### Recorded data
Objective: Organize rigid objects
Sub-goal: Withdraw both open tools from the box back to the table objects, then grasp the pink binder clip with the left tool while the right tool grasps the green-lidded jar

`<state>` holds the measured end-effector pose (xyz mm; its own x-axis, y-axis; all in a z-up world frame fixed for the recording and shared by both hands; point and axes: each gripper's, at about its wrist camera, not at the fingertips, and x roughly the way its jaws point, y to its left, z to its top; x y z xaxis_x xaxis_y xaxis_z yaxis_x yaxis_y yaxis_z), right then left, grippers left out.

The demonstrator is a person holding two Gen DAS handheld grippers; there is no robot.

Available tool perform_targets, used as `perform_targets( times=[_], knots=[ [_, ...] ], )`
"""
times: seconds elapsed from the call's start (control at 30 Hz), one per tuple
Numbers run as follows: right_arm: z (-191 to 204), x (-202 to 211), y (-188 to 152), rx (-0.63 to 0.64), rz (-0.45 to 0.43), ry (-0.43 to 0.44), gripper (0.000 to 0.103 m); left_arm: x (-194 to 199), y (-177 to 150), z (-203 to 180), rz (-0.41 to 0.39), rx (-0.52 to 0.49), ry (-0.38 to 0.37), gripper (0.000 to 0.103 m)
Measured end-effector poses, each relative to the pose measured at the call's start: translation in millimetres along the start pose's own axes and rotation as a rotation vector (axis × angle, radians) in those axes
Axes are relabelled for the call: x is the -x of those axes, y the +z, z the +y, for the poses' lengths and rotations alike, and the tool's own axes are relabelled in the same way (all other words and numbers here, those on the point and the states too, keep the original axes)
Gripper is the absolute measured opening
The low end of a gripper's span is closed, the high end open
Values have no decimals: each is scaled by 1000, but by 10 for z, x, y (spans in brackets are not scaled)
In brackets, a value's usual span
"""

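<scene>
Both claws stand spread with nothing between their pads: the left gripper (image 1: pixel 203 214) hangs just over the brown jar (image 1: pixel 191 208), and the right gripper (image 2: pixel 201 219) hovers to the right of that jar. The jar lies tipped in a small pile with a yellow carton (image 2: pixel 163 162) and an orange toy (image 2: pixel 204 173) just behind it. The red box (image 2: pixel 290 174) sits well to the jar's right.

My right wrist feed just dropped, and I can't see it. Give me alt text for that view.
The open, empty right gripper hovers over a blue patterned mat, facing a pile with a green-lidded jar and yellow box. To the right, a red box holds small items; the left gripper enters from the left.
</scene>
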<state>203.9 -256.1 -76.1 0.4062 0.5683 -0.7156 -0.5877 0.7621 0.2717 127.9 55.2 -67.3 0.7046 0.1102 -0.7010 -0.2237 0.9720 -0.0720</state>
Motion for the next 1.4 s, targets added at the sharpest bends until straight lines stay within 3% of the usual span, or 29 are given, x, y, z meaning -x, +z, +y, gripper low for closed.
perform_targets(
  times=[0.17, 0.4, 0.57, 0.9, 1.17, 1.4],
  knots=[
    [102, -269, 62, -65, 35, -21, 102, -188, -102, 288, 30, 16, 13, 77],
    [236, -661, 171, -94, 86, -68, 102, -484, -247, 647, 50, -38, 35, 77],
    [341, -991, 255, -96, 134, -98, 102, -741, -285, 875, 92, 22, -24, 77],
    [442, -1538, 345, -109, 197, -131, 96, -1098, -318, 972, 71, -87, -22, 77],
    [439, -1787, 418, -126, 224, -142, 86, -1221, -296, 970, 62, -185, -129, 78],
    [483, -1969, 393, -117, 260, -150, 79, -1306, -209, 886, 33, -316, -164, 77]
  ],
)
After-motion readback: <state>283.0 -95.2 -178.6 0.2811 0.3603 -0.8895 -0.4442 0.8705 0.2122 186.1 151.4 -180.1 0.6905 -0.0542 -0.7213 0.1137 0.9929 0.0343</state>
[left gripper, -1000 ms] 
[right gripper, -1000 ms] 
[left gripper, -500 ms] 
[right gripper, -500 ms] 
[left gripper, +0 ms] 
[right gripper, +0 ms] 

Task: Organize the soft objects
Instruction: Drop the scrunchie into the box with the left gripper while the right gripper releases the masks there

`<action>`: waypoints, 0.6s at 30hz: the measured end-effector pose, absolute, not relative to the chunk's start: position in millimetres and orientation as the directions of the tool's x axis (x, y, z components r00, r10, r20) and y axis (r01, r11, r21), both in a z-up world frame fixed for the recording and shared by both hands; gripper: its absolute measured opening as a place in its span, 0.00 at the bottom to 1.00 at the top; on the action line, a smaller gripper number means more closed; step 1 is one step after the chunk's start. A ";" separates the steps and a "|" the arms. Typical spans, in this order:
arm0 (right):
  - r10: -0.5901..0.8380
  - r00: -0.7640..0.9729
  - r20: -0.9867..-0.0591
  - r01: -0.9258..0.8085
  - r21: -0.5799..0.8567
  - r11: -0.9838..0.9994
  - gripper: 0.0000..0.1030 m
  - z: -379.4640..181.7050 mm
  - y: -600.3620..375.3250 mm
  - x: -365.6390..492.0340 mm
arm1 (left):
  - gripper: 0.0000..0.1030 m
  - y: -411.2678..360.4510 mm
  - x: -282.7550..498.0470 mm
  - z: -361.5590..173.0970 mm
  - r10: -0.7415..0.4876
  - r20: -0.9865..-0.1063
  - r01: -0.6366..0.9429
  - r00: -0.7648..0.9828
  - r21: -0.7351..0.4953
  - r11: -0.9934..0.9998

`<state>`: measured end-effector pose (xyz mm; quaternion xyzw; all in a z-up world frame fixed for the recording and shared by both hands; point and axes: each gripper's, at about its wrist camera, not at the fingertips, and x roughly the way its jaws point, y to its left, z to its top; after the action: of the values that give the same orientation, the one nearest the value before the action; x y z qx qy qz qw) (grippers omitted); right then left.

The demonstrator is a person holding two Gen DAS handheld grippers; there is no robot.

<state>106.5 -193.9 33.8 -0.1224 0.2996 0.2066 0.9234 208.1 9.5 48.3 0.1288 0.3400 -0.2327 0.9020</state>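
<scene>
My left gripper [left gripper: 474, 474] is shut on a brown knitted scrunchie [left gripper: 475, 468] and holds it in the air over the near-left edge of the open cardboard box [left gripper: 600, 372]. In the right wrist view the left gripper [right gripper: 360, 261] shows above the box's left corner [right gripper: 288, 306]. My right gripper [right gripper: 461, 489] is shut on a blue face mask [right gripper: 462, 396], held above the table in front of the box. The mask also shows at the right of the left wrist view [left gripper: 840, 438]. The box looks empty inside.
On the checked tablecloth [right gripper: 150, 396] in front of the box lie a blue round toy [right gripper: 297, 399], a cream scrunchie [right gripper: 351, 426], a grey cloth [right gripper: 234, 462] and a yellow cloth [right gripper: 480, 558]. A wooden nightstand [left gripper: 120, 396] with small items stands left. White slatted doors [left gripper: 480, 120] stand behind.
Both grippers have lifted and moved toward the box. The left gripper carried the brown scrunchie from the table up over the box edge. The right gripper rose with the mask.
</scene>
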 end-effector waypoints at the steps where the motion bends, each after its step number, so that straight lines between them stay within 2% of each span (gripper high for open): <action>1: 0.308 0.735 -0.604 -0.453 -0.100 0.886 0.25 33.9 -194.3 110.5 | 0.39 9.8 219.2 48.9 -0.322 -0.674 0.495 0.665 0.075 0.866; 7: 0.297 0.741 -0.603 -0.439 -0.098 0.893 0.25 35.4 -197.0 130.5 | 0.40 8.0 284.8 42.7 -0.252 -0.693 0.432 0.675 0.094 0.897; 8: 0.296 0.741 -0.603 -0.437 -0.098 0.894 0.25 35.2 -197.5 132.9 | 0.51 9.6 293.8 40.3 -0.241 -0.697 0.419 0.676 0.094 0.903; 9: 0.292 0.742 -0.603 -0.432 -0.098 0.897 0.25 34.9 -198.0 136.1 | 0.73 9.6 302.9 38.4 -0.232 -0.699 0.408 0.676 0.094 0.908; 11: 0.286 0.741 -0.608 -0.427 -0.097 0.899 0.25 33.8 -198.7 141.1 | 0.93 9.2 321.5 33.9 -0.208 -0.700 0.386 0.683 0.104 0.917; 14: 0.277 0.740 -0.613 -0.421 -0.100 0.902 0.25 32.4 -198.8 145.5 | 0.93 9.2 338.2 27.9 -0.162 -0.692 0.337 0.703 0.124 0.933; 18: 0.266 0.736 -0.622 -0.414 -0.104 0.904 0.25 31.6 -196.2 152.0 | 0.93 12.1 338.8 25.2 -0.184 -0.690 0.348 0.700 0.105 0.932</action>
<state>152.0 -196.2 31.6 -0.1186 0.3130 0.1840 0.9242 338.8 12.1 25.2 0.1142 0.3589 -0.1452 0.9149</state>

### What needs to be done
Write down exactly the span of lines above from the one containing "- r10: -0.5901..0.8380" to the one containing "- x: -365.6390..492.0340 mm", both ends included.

### Answer space
  - r10: -0.5901..0.8380
  - r00: -0.7640..0.9729
  - r20: -0.9867..-0.0591
  - r01: -0.9258..0.8085
  - r21: -0.5799..0.8567
  - r11: -0.9838..0.9994
  - gripper: 0.0000..0.1030 m
  - z: -379.4640..181.7050 mm
  - y: -600.3620..375.3250 mm
  - x: -365.6390..492.0340 mm

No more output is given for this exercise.